Metadata for learning objects

The idea behind LOs metadata is to describe their characteristics in order to allow information sharing by interested communities, to allow the interoperability among different repositories, etc. Some LOs metadata standards include basic elements, e.g., title, author, publication year, and technical characteristics, as copyright and software packing protocols. One of the most used metadata standards for LOs is the Learning Object Metadata – LOM.

The IEEE specification LOM - Learning Object Metadata [3] - was developed to provide a taxonomic structure (i.e., a category hierarchy) to the metadata used to describe learning objects. This taxonomy groups metadata in nine categories: General, Lifecycle, Meta- Metadata, Technical, Educational, Rights, Relation, Annotation and Classification.

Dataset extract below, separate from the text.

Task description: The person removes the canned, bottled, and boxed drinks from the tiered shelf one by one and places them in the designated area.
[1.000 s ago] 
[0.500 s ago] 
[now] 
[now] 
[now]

One critic about the LOM standard is that it is focused on repositories management, LO’s technical classification and it does not give pedagogical support to the users. Next, we define some metadata from the three categories that are used in this work: General, Educational and Relation, and propose some extensions [23].

The LOM standard metadata keyword (Category 1 – General) is defined as: “A keyword or phrase describing the topic of a learning object” [6]. The topic covered by a LO may involves a set of concepts and their relationships. For example, the topic Charge Transfer from Physics involves the concepts Force, Charge, Attrition, etc. We believe that the important keywords that should be used to identify the LO are the didactic goals of a learning object, i.e., the concepts the student must learn from the LO. In this work, we propose to change the metadata keyword to describe “A set of keywords describing the didactic goals of a leaning object”.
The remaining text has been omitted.